*Action item*: What is needed is an exact copy of the line where "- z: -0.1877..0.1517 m" appears plus every later line in the material.

*Supplied data*:
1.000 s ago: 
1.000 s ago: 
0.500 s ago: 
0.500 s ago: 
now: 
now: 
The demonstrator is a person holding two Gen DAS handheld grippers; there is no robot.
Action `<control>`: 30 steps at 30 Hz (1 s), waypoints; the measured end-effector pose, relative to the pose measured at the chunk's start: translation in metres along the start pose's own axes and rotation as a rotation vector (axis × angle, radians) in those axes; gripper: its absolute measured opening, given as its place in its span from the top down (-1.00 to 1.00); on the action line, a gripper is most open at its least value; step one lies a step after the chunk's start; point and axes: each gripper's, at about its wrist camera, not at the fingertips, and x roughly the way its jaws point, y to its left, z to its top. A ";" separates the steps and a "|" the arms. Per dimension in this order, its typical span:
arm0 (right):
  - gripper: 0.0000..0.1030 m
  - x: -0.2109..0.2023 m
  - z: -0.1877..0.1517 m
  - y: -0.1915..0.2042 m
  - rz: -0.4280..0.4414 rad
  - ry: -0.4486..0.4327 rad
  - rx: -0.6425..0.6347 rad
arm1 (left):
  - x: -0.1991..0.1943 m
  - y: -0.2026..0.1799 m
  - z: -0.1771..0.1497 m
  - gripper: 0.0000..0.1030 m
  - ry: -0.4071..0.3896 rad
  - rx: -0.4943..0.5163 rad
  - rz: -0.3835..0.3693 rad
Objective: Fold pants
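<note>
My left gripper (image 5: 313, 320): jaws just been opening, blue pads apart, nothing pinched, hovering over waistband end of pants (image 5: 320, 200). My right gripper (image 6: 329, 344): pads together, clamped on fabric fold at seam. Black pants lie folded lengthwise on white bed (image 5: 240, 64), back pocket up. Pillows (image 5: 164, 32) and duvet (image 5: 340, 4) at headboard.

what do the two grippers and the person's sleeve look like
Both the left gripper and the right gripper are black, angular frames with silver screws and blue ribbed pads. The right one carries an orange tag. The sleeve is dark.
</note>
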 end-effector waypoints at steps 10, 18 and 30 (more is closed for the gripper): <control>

*Answer to the problem*:
  - z: -0.1877..0.1517 m
  - y: -0.1915..0.2042 m
  - rz: -0.4280..0.4414 rad
  - ry: -0.4486..0.4327 rad
  - rx: -0.6425..0.6347 rad
arm1 (left):
  - x: -0.1991..0.1943 m
  - y: -0.2026..0.1799 m
  - z: -0.1771..0.1497 m
  - gripper: 0.0000..0.1030 m
  - ry: -0.4071..0.3896 rad
  - rx: -0.4943..0.5163 rad
  - rz: -0.3835..0.3693 rad
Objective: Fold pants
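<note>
My left gripper (image 5: 313, 320): jaws just been opening, blue pads apart, nothing pinched, hovering over waistband end of pants (image 5: 320, 200). My right gripper (image 6: 329, 344): pads together, clamped on fabric fold at seam. Black pants lie folded lengthwise on white bed (image 5: 240, 64), back pocket up. Pillows (image 5: 164, 32) and duvet (image 5: 340, 4) at headboard.

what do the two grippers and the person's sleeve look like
Both the left gripper and the right gripper are black, angular frames with silver screws and blue ribbed pads. The right one carries an orange tag. The sleeve is dark.
</note>
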 end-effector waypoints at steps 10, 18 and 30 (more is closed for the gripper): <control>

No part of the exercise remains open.